_EXERCISE OBJECTIVE_: For the entries below, copy exactly the line that contains "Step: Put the" through the line that contains "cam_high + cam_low", both ends included, and exclude all pictures.

_DATASET EXCERPTS_:
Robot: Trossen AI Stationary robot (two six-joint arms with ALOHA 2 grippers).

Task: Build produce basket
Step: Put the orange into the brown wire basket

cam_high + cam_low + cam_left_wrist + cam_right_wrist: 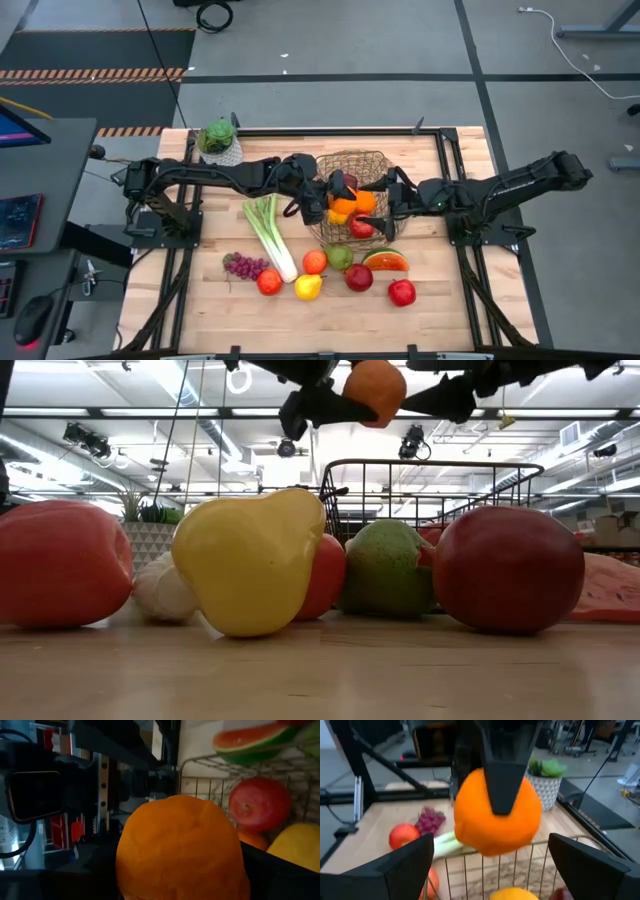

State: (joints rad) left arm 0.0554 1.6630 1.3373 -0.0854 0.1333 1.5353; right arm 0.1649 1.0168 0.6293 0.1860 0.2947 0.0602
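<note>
The wire basket [372,165] stands mid-table and holds a red apple [362,228] and a yellow pepper [300,845]. My left gripper [338,197] reaches in from the table's left and is shut on an orange [495,815] above the basket. My right gripper [495,870] is over the basket's right rim, pointing at the orange. Its fingers are wide open and nothing is between them. More produce lies on the table near the front: a leek [268,232], grapes [245,265], a lemon [308,287], a green pear [340,257], a watermelon slice [385,262] and red apples [402,292]. My left gripper pinches the orange between its two fingers, coming roughly level from the table's left. One finger [502,780] lies over the orange's upper side [475,785]. The other finger is hidden behind the fruit. The orange [375,390] is lifted clear, high above the basket.
A small potted plant [220,142] stands at the table's far left corner. A second orange [315,262] and a red fruit [268,282] lie in the front row. Bare wood shows along the near edge and on the table's right side.
</note>
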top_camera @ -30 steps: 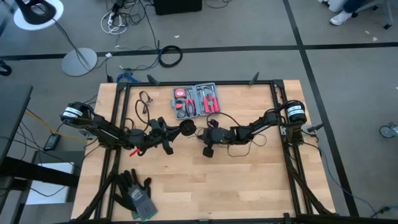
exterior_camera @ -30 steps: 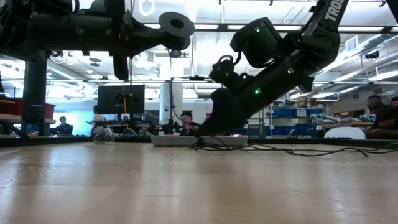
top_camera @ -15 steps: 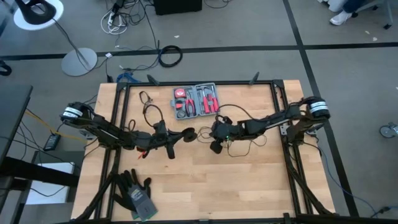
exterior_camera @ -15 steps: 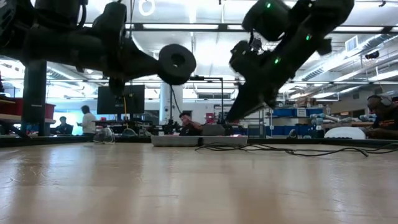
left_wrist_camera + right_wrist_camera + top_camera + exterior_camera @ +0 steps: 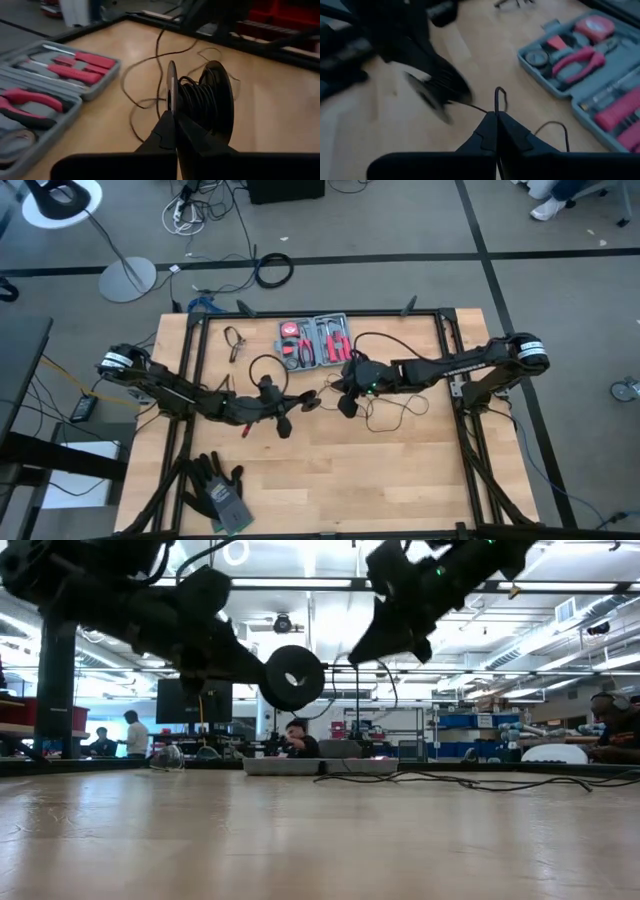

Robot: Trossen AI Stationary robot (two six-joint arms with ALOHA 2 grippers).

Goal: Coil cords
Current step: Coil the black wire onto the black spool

_SOLVED EXERCISE_:
Step: Put the orange into the brown wire basket

cam_high + cam_low + cam_left_wrist + cam_right_wrist: 

The output for this exercise is finished.